* Instructions for the task: Consider the material that follows. How many of its lines contain "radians"? Reply with the number alone.

#### Data shown

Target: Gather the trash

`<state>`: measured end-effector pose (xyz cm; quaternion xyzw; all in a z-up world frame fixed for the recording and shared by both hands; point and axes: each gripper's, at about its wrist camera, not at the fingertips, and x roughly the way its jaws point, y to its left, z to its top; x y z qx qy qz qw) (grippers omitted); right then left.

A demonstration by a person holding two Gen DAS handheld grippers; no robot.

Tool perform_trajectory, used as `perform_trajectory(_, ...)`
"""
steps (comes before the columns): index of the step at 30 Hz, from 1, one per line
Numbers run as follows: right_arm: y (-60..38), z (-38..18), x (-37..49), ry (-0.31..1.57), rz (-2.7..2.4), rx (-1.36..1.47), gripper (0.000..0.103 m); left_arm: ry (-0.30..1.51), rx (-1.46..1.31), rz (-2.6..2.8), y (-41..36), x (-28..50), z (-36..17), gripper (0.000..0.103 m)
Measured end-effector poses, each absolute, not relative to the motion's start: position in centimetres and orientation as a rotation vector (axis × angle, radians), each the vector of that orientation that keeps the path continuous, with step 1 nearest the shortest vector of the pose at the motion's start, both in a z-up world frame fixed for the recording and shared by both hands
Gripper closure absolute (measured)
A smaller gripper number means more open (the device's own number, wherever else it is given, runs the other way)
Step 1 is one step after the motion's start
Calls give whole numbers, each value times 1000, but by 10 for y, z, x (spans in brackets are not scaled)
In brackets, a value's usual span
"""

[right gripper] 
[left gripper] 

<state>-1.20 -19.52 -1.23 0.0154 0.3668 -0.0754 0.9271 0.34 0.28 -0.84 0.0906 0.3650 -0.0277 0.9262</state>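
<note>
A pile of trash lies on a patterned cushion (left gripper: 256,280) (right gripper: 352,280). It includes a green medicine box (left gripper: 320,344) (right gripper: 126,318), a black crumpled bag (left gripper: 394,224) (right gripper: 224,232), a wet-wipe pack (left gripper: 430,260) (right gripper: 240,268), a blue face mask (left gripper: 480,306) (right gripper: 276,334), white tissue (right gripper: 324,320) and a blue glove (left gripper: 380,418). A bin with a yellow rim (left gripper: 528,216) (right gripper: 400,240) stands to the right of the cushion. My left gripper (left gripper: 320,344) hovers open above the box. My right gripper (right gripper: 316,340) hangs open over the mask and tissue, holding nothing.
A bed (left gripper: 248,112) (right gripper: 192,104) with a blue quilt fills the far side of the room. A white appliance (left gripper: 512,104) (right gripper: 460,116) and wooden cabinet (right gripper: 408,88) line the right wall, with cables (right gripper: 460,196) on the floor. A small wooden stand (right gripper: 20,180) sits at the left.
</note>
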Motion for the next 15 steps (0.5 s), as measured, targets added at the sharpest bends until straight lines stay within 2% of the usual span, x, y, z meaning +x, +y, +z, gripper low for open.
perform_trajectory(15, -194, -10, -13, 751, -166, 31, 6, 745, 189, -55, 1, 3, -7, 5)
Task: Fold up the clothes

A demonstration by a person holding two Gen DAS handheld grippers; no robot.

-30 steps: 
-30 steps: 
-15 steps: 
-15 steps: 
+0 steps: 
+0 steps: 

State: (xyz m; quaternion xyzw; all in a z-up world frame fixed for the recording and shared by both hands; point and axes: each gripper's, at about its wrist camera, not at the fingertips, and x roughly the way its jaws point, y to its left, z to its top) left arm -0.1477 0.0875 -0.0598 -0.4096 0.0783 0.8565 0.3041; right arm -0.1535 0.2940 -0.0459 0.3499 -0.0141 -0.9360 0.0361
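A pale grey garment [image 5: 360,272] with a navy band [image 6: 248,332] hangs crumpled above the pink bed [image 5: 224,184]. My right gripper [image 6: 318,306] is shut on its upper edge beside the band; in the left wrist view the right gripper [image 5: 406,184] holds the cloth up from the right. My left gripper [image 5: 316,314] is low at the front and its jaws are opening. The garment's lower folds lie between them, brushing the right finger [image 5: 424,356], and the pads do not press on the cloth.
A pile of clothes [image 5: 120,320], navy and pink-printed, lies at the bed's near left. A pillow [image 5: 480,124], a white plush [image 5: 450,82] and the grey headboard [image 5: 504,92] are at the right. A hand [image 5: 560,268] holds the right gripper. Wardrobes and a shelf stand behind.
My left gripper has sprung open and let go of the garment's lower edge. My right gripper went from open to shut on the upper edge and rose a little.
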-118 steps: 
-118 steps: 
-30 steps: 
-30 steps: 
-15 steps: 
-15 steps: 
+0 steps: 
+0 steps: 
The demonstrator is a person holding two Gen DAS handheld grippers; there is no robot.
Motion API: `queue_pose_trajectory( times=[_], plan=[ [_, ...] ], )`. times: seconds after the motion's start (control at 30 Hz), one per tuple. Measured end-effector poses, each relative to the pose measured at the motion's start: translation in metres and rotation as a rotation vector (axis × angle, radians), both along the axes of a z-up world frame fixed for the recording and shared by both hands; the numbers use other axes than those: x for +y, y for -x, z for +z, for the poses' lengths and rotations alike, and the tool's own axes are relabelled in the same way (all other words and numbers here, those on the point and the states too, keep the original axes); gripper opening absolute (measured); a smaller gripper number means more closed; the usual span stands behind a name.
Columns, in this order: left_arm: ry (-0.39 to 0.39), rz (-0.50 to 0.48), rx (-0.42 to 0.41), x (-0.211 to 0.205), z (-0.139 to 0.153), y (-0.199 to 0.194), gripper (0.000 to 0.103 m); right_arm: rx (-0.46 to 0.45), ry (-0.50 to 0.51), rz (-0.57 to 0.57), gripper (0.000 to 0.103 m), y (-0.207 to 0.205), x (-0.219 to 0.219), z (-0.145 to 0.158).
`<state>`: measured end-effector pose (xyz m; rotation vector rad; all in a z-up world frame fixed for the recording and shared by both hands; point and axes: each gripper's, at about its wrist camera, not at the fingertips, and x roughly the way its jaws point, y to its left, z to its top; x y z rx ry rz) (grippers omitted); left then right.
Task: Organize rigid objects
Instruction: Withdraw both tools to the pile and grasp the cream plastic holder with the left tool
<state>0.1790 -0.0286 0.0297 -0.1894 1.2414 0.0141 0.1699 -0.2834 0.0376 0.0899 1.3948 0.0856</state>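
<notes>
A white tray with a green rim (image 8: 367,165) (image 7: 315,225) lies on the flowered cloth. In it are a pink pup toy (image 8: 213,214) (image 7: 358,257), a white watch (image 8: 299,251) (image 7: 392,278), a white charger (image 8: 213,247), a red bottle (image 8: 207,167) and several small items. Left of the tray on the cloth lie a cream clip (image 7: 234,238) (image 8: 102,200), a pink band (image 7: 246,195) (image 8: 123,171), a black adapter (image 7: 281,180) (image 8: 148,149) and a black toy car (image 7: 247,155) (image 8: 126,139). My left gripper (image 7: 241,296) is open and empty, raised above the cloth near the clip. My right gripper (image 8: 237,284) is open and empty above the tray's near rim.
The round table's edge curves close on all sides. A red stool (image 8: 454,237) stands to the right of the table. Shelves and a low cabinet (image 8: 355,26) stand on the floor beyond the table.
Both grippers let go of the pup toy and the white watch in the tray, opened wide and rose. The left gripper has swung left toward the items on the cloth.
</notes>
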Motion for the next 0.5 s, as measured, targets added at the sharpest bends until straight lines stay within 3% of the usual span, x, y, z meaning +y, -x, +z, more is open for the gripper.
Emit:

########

* Result of this task: 2